Home’s latest work is a large-scale painting that hangs in Canton Blue, the Chinese fine dining restaurant at the soon-to-be-opened Peninsula London.
The space’s décor, created by Hong Kong interior designer Henry Leung of CAP Atelier, is inspired by the Keying junk, a three-masted, 800-ton Chinese trading ship which sailed between China and Britain between 1846 and 1848, and the vessel is featured on two teacups that sit in the foreground of Home’s work which also carries his familiar porcelain bowl, assorted calligraphy brushes and ripe crimson pomegranates
“When Mark Jason asked me to plan up and quote such a project there wasn’t much that was at all familiar about it. I had no experience with dealing with the UK: VAT, international art transport and even what I was going to paint the work on were new territory for me. This would be the first canvas surface I had painted on for some 30 years as I always paint on board surfaces that I build myself,” says Home.
Home was asked for the work to reference trade from the East and to the West as the broad underlying theme. “I wanted to draw people into the picture and impart the sense of a journey from the interior, down the river to trading ports and out into the world. While it was clearly going to be my style, the brief for the commission suggested including references to Asian maritime trade, so I developed the image with that in mind,” adds the artist.
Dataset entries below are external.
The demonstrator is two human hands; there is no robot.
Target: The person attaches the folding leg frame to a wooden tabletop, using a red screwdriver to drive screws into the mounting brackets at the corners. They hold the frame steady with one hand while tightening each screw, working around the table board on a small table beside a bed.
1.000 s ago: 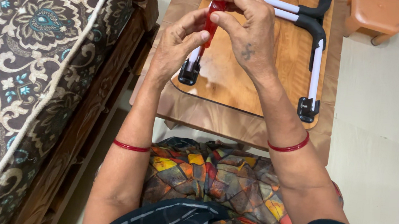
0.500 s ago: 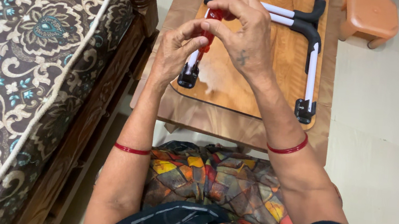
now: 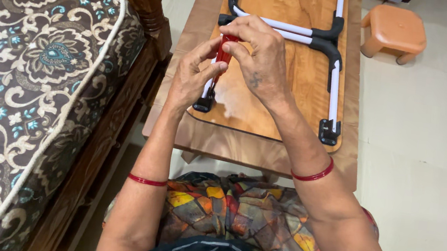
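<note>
Hands have barely shifted from half a second ago, both clustered over the near-left corner of the upturned folding table, though the view has tipped so a little more of the orange stool [image 3: 394, 31] shows at the far right. Now the left hand [image 3: 192, 80] curls in from the bed side, thumb and fingers narrow and pinching the lower part of the red tool [image 3: 223, 52], while the right hand [image 3: 259, 59] arches over the top, fingertips closed on the tool's upper end. So both hands hold that one small red piece between them, upright, with its tip hidden behind the fingers; whether it is seated in anything cannot be told. Just below it sits the black leg bracket [image 3: 204, 105] at the corner of the wooden tabletop [image 3: 271, 100], with the white and black tube leg [image 3: 301, 32] running across behind the knuckles. The steady grip suggests the work at this corner is being kept up rather than finished. Patterned mattress [image 3: 34, 64] lies well to the left, apart from the hands.
</note>
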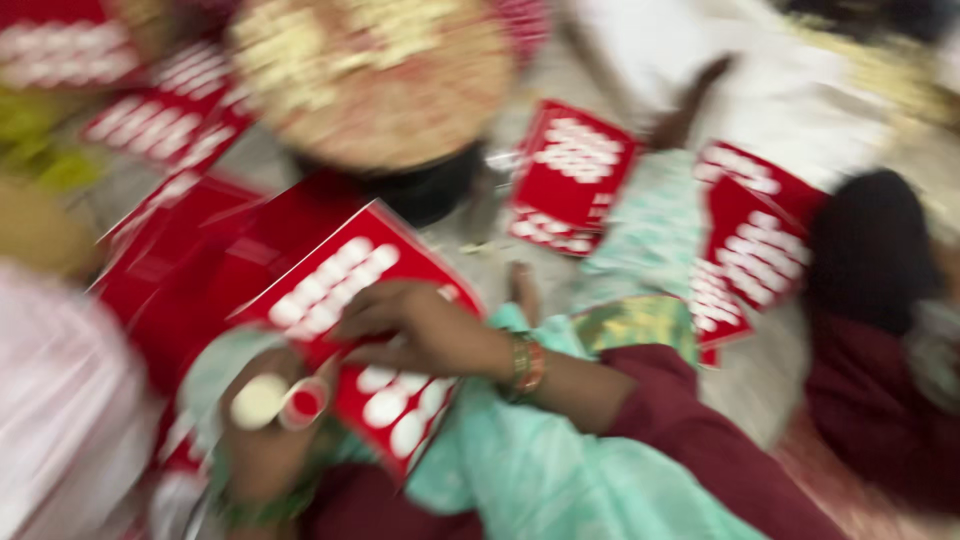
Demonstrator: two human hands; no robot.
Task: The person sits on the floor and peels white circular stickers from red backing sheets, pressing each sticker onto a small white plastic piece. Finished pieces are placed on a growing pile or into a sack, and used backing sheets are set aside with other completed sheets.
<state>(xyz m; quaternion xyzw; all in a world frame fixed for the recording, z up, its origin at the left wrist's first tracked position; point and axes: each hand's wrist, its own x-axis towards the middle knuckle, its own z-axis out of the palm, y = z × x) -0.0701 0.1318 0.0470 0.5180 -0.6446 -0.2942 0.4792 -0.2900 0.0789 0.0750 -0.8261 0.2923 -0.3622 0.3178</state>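
Note:
The view is blurred by motion. My right hand point(420, 325) lies flat on a red box with white markings point(345, 290) that rests on my lap, pressing it down. A bangle shows on that wrist. My left hand point(262, 430) grips a small roll with a red and white end point(283, 400), held just below the box's near corner. A pale green cloth point(540, 460) covers my legs under the box.
Several more red boxes lie around: a stack at left point(190, 250), two in the middle point(575, 170), others at right point(755, 240). A round basket of pale bits point(375, 80) sits on a dark pot behind. Another person in white point(760, 90) sits at the back right.

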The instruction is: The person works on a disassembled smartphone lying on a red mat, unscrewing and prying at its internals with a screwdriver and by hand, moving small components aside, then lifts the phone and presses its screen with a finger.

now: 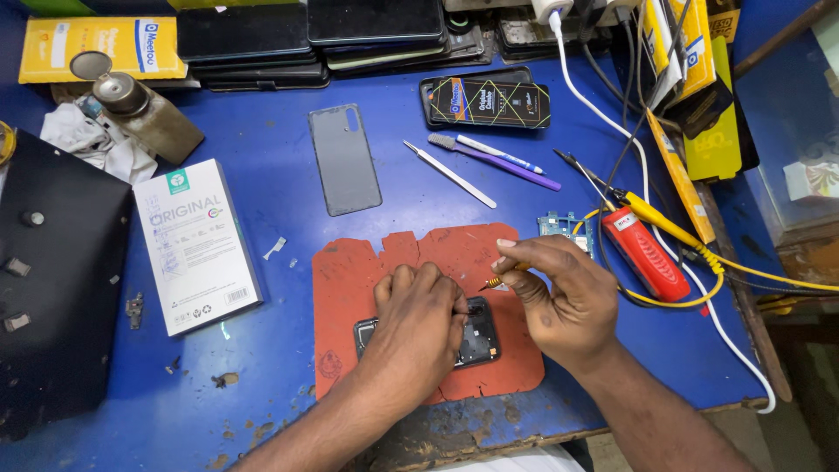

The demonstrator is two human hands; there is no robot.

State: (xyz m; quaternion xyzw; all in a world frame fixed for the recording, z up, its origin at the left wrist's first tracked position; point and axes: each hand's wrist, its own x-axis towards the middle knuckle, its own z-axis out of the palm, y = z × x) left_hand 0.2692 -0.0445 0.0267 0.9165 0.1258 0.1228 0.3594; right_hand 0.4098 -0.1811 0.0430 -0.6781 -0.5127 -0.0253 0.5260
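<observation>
The opened phone (476,336) lay on the red mat (350,288) on the blue counter (280,175). The left hand (419,319) pressed down on it, fingers curled shut on its frame. The right hand (559,293) pinched a small screwdriver (491,281), tip just above the phone. A steady, upright driver would likely prevent slipping.

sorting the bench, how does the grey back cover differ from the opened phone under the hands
The grey back cover lies bare and untouched on the blue table; the opened phone sits on the red mat, pinned by the left hand. The cover lies lengthwise away from the person, the phone crosswise. The cover is plain grey, the phone dark with its insides showing. Both lie flat.
</observation>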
Home built a frame in his studio and stretched the biggest canvas he could find on it. The character of the canvas, despite being primed seven times left a texture that seemed to soften all his details. “Still we got past these things and I was happy that I could get the picture to go beyond an assembly of details and themes to have some real presence and drama about it – a little bit of fire in it. A bit later I found it near impossible to source an image of a junk from the front coming toward you – so there was lots of drawing and imagining!”
The work developed over a couple of months, as there are many layers in Home’s painting. “Then transporting, restretching and framing bought it back to life in the U.K. and I just had to be patient until its installation. I was thrilled when Mark finally told me it was destined for The Peninsula London.”